= Pyrotecnico =

American fireworks company

Pyrotecnico is a professional fireworks company based in New Castle, Pennsylvania. The company was founded in 1889 by Constantino Vitale. Pyrotecnico has worked on the special effects for MTV's halftime show for Super Bowl XXXVIII in Reliant Stadium, Houston, Texas and the 2004 Democratic National Convention. Pyrotecnico was awarded with the 2008 Gold Jupiter Award representing the United States at the L'International des Feux Loto-Québec.

==History==

In 1889 Constantino Vitale started this fireworks company in Pietramelara, Italy. In 1920 he immigrated to the United States through Ellis Island making a home for his family and company in New Castle, Pennsylvania — a small town between Pittsburgh and Cleveland that would become known as "The Fireworks Capital of America."

Constantino brought with him centuries of fireworks expertise which he taught to his apprentices, his children and grandchildren. The Vitale family developed a reputation for grand and dramatic fireworks displays.

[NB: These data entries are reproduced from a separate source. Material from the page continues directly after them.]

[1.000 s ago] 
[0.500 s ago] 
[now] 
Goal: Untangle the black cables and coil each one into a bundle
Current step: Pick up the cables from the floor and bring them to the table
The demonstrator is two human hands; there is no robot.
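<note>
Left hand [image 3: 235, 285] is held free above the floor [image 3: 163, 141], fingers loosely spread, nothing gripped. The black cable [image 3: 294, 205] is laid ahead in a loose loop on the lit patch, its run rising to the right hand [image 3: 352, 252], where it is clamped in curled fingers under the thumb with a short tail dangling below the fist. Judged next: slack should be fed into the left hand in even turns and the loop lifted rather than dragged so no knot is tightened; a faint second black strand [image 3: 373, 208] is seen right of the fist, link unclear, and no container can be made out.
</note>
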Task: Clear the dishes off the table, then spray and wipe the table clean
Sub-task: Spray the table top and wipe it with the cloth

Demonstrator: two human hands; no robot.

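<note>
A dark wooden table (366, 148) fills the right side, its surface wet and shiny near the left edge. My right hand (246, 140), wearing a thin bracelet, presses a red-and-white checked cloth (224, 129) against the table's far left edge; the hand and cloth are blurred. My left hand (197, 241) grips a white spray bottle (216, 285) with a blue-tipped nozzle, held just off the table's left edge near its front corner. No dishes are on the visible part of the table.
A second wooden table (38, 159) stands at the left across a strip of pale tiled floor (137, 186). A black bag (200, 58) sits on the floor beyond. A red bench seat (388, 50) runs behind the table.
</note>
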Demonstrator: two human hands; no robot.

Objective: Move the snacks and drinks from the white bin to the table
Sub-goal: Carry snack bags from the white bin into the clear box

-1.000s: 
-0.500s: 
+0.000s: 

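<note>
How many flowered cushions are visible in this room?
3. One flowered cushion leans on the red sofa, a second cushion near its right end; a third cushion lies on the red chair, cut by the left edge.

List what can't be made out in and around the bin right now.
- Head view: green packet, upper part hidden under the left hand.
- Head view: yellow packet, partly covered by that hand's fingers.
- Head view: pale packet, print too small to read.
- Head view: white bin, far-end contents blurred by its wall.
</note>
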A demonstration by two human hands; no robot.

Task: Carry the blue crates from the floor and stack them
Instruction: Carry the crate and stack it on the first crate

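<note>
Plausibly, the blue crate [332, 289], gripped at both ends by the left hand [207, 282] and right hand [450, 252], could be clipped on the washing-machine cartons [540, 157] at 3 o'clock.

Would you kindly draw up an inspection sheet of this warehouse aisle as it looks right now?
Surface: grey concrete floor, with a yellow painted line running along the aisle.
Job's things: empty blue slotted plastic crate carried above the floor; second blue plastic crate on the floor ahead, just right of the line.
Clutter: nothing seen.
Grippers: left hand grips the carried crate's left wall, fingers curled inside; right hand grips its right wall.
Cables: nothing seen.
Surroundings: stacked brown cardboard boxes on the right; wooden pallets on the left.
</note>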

At the turn of the century, the company was one of the largest fireworks companies in the country. By 1940 the company was headed by Constantino's son, Rocco Vitale Sr., who led the expansion of the facilities in New Castle which were also briefly used to manufacture explosives for the U.S. Navy during World War II. Many of these buildings still stand today, across the street from the corporate headquarters.

Five different generations of the Vitale family have led Constantino's company. In the 1990s the company took on the name "Pyrotecnico" to reflect the variety of products that it used to complement explosives, like confetti, streamer cannons, lighting, fog, smoke, air dancers, close proximity effects and synchronized pyrotechnics to pre-recorded audio or live performance.

For the United States Semiquincentennial, Pyrotechnico was hired by Freedom 250 to create a 4th of July fireworks show in Washington DC with 850,000 pyrotechnic effects that would attempt to be certified as the largest fireworks show ever.